Когда именно инспектор проснулся, Франт не смог бы сказать. Глядя на Маллета, он только постепенно стал осознавать, что тот рассматривает его из-под полуприкрытых век. Потом уголки рта начальника слегка дрогнули, растягиваясь в дружелюбную, почти озорную усмешку. Эта стадия длилась всего несколько секунд, а затем, совершенно внезапно, весь человек разом ожил. Судорожно дернувшись, инспектор резко выпрямился в кресле, поставил ноги на пол, широко раскрыл глаза. Корзина для мусора покатилась по комнате от его движения и оказалась у противоположной стены. Там и осталась — единственная свидетельница досадного промаха в карьере образцового офицера.
Это был затруднительный момент для сержанта, чье искреннее уважение к Маллету взяло верх над требованиями дисциплины, вынуждая его изо всех сил делать вид, как будто не произошло ничего необычного. Но Маллет сохранял благодушную невозмутимость.
— Знаете, — проговорил он с видом человека, который решил поделиться чем-то глубоко сокровенным, — я почти спал, когда вы вошли. Устал, — добавил он без особой необходимости.
Милая, приветливая улыбка не сходила с его губ, и это придало Франту храбрости спросить не без ехидства:
— Вы хорошо пообедали?
— Я вообще не обедал, — последовал удивительный ответ, — а что, времени уже много?
— Почти три часа.
— Боже мой! Ну что же, ничего не поделаешь. А теперь расскажите мне, чем вы занимались.

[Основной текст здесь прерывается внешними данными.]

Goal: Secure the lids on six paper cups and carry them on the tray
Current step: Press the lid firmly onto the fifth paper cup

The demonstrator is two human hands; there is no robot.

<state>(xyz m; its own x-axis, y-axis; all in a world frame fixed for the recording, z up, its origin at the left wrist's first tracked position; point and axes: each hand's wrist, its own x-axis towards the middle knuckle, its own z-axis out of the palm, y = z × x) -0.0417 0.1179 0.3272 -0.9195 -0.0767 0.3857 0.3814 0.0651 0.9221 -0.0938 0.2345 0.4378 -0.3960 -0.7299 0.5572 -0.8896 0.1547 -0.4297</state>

Франта настолько поразило нехарактерное безразличие инспектора к своему распорядку приема пищи, которое, как он чувствовал, должно было знаменовать собой какое-то событие величайшей важности, что новость, которую он со всех ног примчался рассказать, показалась ему в сравнении с этим пустячным делом. Но пока он рассказывал свою историю, к нему отчасти вернулся его прежний энтузиазм, а явный интерес, с которым ему внимал Маллет, стал для него дополнительным поощрением.
— Оставив вас, я отправился прямиком к Реншоу, — начал сержант, — и он предоставил мне свободу действий в отношении всех бумаг Баллантайна. Среди личных документов не нашлось вообще ничего такого, что хоть как-то мне помогло бы. Собственно говоря, личных документов любого рода там очень мало.
Ничего удивительного, — прокомментировал Маллет. — По тем или иным причинам Баллантайн позаботился о том, чтобы оставить после себя очень мало личных бумаг.
— Потом мне пришло в голову, — продолжил Франт, — взглянуть на его банковские расчетные книжки. Я подумал, что если он копался в прошлом Илза, то, вероятно, нанял кого-то выполнять за него неблагодарную работу.
— Вы имеете в виду сыскное агентство?
— Именно так. Сыскных агентств в Лондоне не так уж много. Большинство их названий я держу в голове. Я начал с расчетных книжек трехлетней давности и довольно скоро наткнулся на серию платежей Элдерсону.
— Элдерсону?
— Да, это имя сразу же бросилось мне в глаза. Помните того умного человечка, который служил в отделе «U» и был вынужден уйти в отставку из-за истории с Баркиншоу? Он открыл собственное дело — детективное бюро на Шафтсбери-авеню.
— Прекрасно его помню, — отозвался Маллет. — Кажется, с тех пор он доставлял нам кое-какие хлопоты. Это не на него к нам пару лет тому назад поступила довольно серьезная жалоба от одного из его клиентов?
Франт кивнул.
— Позже жалобу забрали, — пояснил он, — но в свое время она порядком напугала приятеля Элдерсона. Я подумал, что это обстоятельство может пригодиться, если мне потребуется нажать на него. Так оно и вышло.
— Значит, вы отправились к нему?
— Сразу же. Он был очень сладкоречив и обаятелен — как и всегда, — пока я не сказал ему, по поводу чего пришел. Тут он сразу же стал несговорчивым. Сказал, что очень сожалеет, но его бизнес носит в высшей степени конфиденциальный характер, он взял себе за правило не хранить никаких записей по делам своих клиентов. Показал мне свои рекламные объявления, в которых он дает абсолютные гарантии, что все записи будут уничтожены немедленно по завершении дела. Должен сказать, они выглядели весьма впечатляюще. — И Франт хмыкнул при этом воспоминании.